## EXERCISE DIRECTIONS
Exactly as they appear below, repeat the lines from the one with "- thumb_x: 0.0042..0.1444" through the one with "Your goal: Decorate", and no others.

## EXERCISE INPUT

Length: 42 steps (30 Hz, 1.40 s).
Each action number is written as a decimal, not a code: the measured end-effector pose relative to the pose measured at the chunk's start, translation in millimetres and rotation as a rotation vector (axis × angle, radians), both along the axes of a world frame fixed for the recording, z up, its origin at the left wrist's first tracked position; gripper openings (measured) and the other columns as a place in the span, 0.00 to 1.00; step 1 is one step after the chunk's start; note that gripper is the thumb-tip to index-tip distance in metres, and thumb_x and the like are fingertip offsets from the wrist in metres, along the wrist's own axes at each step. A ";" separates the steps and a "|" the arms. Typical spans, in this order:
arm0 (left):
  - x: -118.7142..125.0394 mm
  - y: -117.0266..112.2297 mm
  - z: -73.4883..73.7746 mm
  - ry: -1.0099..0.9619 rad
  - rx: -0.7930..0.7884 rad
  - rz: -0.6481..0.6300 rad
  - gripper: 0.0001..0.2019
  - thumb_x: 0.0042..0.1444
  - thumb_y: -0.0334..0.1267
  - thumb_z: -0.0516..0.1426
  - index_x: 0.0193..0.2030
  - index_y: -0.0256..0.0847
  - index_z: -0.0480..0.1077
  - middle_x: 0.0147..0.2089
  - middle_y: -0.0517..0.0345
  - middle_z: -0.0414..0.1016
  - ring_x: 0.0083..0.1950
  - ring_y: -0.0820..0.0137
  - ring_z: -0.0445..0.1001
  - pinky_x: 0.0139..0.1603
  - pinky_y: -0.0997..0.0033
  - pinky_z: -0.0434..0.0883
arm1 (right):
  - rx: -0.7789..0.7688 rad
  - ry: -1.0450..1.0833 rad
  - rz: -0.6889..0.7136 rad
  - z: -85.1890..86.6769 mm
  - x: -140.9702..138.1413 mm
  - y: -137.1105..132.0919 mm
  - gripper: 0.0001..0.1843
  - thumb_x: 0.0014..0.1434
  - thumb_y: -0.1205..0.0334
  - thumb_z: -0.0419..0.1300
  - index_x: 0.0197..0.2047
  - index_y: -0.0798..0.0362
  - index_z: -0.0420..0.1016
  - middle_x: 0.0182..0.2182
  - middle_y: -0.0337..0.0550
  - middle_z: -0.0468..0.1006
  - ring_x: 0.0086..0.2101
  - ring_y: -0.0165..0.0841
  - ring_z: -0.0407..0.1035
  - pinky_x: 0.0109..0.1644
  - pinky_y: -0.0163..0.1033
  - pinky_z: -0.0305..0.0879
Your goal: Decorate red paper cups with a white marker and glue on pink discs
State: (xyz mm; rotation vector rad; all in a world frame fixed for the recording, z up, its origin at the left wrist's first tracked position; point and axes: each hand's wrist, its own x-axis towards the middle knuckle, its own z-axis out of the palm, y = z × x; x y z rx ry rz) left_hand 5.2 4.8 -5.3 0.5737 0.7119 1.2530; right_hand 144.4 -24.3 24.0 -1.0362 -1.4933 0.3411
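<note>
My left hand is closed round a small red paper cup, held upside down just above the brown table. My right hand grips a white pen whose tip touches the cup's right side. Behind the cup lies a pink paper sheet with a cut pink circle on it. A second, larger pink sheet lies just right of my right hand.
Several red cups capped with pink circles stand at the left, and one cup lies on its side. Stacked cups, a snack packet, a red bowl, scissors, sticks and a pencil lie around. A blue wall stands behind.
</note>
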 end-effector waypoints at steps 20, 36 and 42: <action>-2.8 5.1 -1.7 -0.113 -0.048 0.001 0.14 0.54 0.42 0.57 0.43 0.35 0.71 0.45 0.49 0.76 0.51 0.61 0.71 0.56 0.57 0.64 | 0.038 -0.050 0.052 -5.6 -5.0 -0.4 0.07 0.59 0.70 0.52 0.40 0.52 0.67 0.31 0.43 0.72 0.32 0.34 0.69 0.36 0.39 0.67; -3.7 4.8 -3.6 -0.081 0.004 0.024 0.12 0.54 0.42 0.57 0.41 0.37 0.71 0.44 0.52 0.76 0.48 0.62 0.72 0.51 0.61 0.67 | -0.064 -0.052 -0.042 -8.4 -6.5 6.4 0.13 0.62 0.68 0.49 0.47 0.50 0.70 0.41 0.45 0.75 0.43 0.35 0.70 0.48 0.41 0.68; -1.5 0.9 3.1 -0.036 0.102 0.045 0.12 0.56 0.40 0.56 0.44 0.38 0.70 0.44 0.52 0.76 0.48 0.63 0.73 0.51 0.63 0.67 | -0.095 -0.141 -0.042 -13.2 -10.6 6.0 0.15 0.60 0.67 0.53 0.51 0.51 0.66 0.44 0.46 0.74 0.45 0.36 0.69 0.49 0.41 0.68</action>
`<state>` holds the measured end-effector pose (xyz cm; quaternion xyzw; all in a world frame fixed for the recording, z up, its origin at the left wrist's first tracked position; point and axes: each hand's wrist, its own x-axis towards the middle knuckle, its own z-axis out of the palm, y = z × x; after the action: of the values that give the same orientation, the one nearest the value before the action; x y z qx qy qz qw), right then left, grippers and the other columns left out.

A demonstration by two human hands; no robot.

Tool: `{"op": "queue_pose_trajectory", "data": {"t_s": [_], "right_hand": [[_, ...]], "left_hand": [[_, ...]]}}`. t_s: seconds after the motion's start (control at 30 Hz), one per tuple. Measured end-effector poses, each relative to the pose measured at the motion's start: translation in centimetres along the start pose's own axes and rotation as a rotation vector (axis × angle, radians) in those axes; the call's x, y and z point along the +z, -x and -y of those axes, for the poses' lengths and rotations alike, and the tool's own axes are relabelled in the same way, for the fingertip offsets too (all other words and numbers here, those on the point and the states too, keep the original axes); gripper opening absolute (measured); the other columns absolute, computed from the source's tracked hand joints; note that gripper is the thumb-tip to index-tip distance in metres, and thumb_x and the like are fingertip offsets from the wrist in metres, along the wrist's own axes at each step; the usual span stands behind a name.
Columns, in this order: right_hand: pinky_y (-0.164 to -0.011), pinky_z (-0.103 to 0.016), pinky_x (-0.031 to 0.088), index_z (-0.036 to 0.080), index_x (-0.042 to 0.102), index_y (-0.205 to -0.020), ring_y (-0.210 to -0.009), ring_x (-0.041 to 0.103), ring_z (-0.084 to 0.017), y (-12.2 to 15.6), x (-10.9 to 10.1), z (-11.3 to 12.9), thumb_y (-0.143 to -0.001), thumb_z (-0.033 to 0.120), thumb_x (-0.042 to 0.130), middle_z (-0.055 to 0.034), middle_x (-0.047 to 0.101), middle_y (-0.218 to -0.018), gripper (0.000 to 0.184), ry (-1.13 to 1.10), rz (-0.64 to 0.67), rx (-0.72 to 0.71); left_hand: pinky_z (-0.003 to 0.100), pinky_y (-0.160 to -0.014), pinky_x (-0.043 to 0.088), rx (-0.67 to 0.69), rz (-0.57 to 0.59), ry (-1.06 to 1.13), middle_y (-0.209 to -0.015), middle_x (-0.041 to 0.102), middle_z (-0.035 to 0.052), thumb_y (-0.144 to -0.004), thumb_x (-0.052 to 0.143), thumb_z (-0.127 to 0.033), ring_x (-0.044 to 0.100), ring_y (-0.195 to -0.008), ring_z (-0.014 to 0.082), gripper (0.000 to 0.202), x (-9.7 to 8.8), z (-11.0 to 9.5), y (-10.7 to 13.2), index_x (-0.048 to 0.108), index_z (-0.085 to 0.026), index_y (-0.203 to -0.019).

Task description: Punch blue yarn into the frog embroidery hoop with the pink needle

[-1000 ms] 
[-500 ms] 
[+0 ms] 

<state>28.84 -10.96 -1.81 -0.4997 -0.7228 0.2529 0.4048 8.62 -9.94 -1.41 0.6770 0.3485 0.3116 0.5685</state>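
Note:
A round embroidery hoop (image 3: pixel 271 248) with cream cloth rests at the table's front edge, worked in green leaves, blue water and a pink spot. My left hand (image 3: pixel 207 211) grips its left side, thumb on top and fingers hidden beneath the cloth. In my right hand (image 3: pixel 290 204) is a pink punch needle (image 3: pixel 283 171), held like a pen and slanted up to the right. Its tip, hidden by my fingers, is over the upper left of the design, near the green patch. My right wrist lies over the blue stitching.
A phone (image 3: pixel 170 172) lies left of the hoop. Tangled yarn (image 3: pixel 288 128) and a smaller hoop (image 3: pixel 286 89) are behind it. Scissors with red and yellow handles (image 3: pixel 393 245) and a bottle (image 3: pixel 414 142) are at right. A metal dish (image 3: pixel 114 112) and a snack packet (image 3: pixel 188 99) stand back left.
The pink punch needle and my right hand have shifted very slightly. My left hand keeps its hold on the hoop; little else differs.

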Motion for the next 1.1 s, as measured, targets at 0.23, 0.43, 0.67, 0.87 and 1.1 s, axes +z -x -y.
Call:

## RESPONSE TO THE TASK
  - thumb_x: 0.0042..0.1444
  - thumb_y: -0.0334..0.1267
  - thumb_z: -0.0516..0.1426
  - index_x: 0.0193..0.2030
  - index_y: -0.0256..0.0847
  - index_z: -0.0480..0.1077
  - middle_x: 0.0147..0.2089
  - middle_y: -0.0517..0.0345
  - middle_z: -0.0414..0.1016
  - ring_x: 0.0083..0.1950
  - ring_y: -0.0820..0.0137
  - ring_z: -0.0445..0.1001
  - pinky_x: 0.0139..0.1603
  - pinky_y: -0.0997..0.0033
  - pinky_z: -0.0434..0.0883
arm1 (right):
  - rx: -0.7789..0.7688 rad
  - ry: -1.0450..1.0833 rad
  - rz: -0.6889..0.7136 rad
  - z: -85.1890..86.6769 mm
  - x: -140.9702..138.1413 mm
  - y: -137.1105..132.0919 mm
  - gripper: 0.0001..0.1843
  - thumb_x: 0.0014..0.1434
  - thumb_y: -0.1205..0.0334
  - thumb_z: -0.0419..0.1300
  - index_x: 0.0197..0.2047
  - index_y: -0.0798..0.0362
  - index_z: -0.0420..0.1016
  - middle_x: 0.0182..0.2182
  - middle_y: -0.0337..0.0550
  - middle_z: -0.0468..0.1006
  - ring_x: 0.0086..0.2101
  - ring_y: -0.0165..0.0841
  - ring_z: -0.0407..0.1035
  - pinky_x: 0.0109..0.1644
  - pinky_y: -0.0163..0.1033
  - pinky_z: -0.0305..0.0879
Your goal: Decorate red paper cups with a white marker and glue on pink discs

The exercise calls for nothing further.